What grants should I give a user if I want the user to see all tables and views (view definitions) in every database in the server

GRANT VIEW DEFINITION TO [user]; will allow the user to see the definitions of structures in the database, including tables, views, stored procedures, etc.

You'll need to do that for every database on the instance. There is no server-wide equivalent, out of the box, that limits permissions to just the database level.
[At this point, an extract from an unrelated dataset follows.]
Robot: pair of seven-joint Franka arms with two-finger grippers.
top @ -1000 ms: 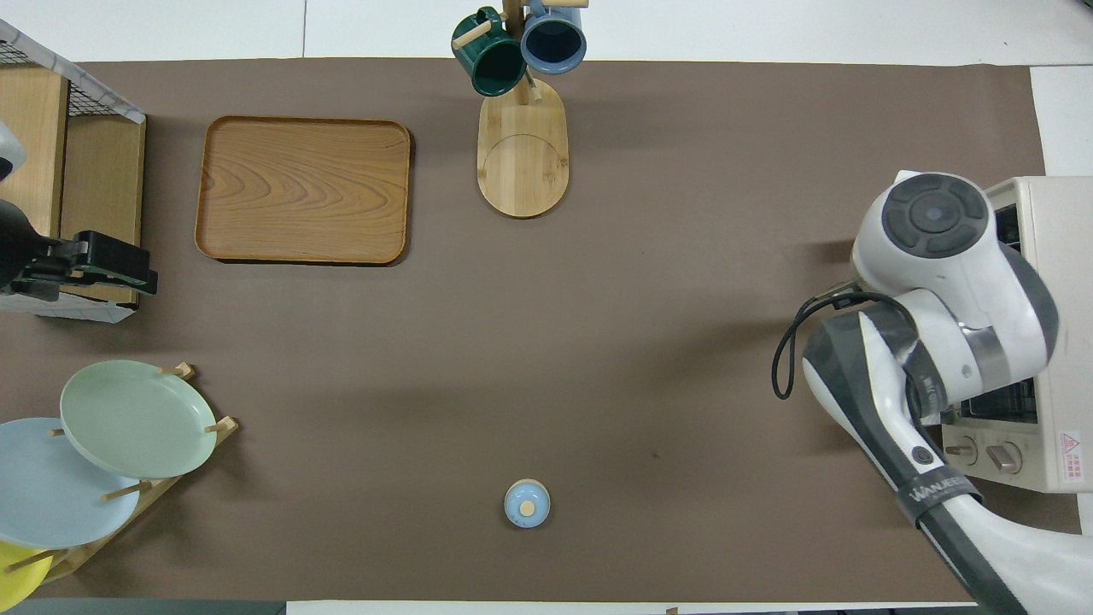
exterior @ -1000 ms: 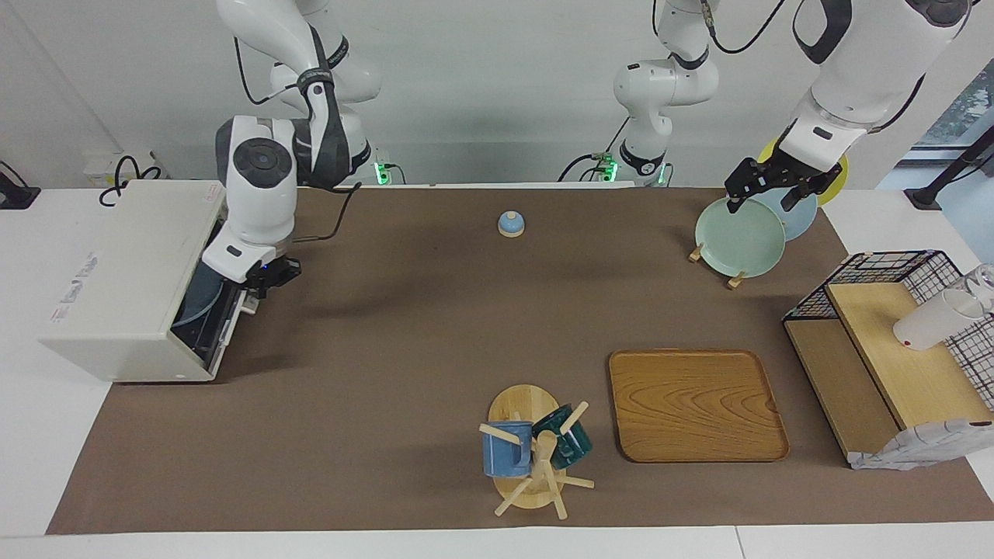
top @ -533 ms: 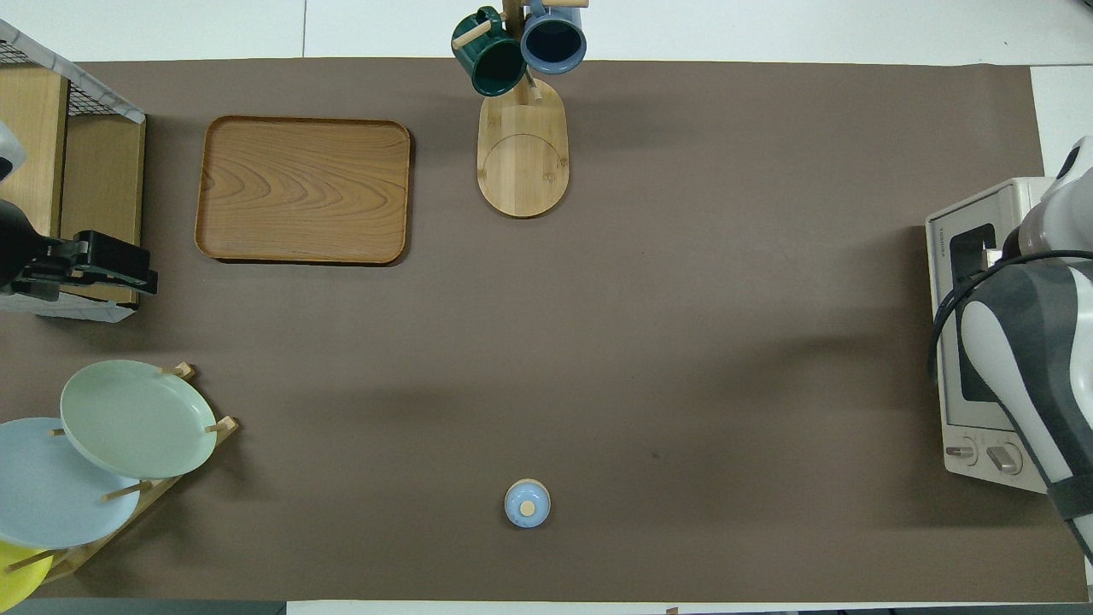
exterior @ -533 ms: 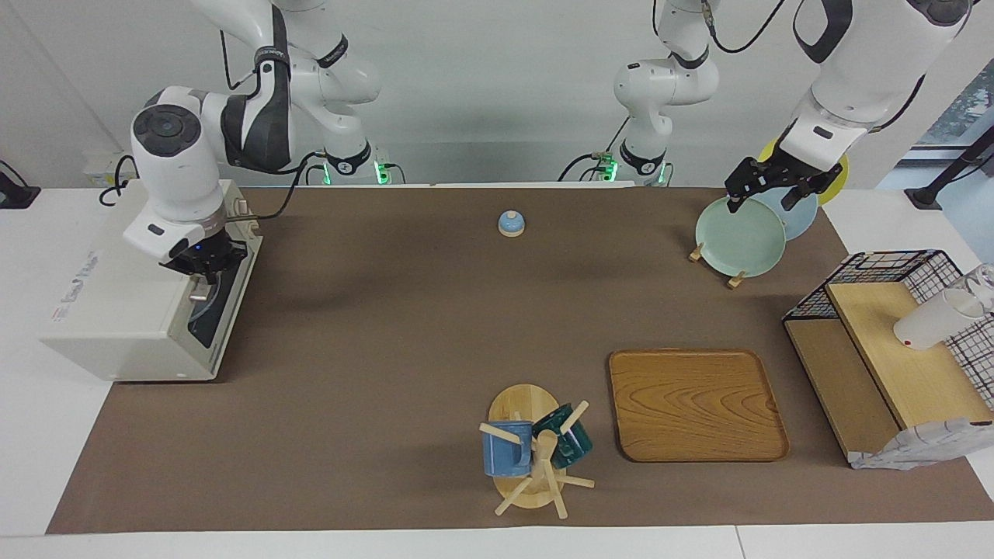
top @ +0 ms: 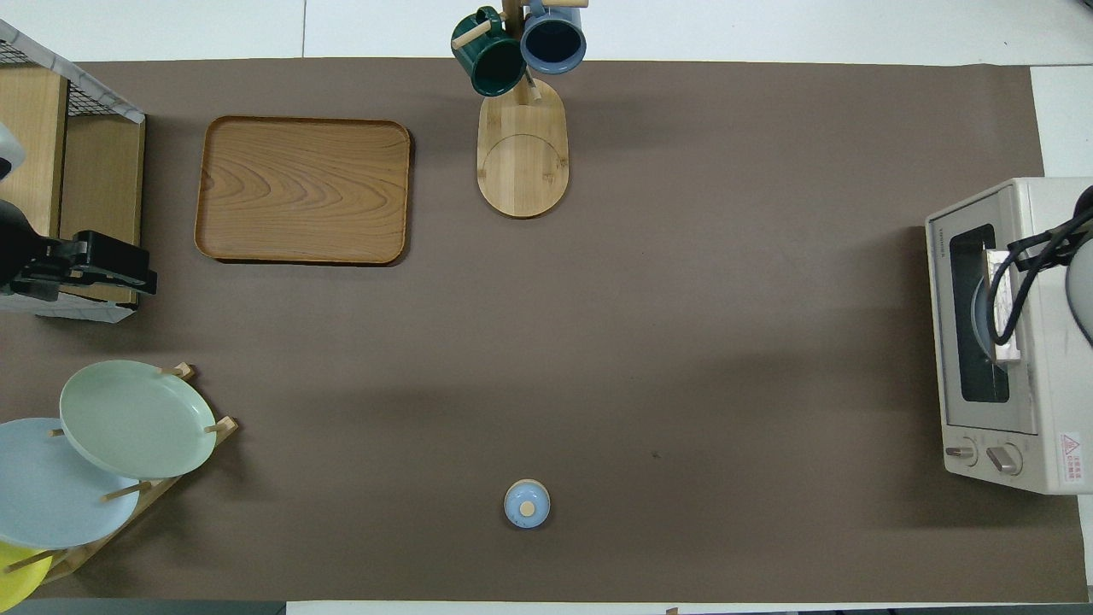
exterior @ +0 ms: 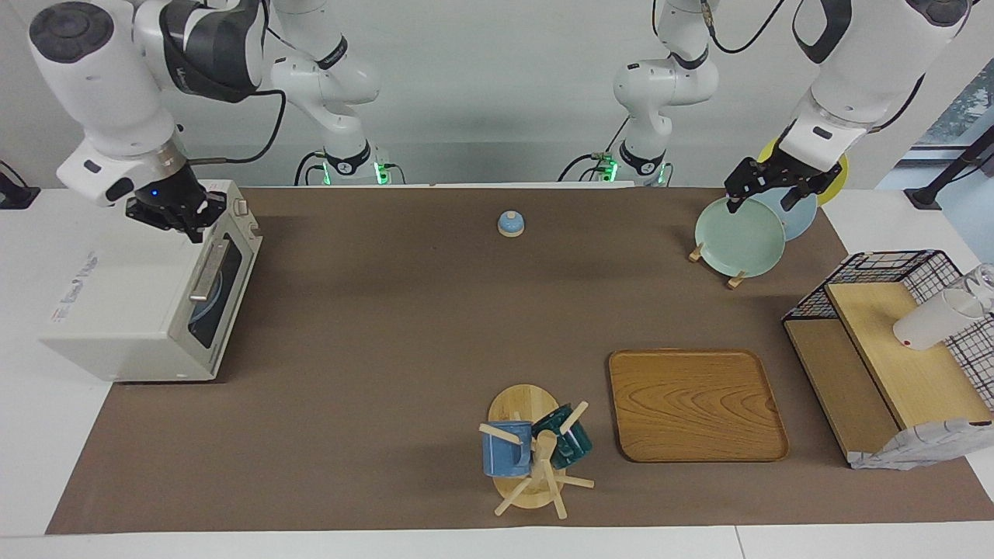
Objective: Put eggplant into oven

If you need to limit it to just a single schema, then you'd do:

GRANT VIEW DEFINITION ON schema::[name_of_schema] TO [user];

If you only want them to be able to see the definitions of tables and views (and not stored procs etc), then you'll need to do a single grant for each object you want them to see the definition for. You could generate the GRANT statements for just tables and views at the database level with the following query:

SELECT
      ObjectType = o.type_desc
    , ObjectName = o.name
    , GrantStatement = N'GRANT VIEW DEFINITION ON ' + QUOTENAME(o.name) + N' TO [user];'
FROM sys.objects o
WHERE o.type = N'U'
    OR o.type = N'V'
ORDER BY o.type
    , o.name;

See the Microsoft Docs for more info at https://docs.microsoft.com/en-us/sql/t-sql/statements/grant-database-principal-permissions-transact-sql?view=sql-server-ver15

If you're comfortable assigning a lot more permissions to the login, at the server level, you could do:

GRANT VIEW ANY DEFINITION TO [name_of_login];

That will allow them to see the definition of any object in any database they have access to, and also will allow them to see definitions of things like endpoints, at the server level.


You cannot assign permissions at the server level to see only the table and view definitions, so the following set of server level grants aren't exactly what you want, but it is the minimum server level permissions to get what you want. The VIEW ANY DEFINITION will allow the user to see definitions on all database objects, not just the tables and views. So the login will be able to see definitions of stored procedures, functions, etc.

GRANT CONNECT ANY DATABASE TO [user]
GRANT CONNECT SQL TO [user]
GRANT VIEW ANY DATABASE TO [user]
GRANT VIEW ANY DEFINITION TO [user]

If you want the user to be able to see only table and view definitions, you will need to grant VIEW DEFINITION on each view and table. This could be automated to ease the pain, but if the additional permissions to view the definition of any object is OK, then the grants listed above on the server will meet your need.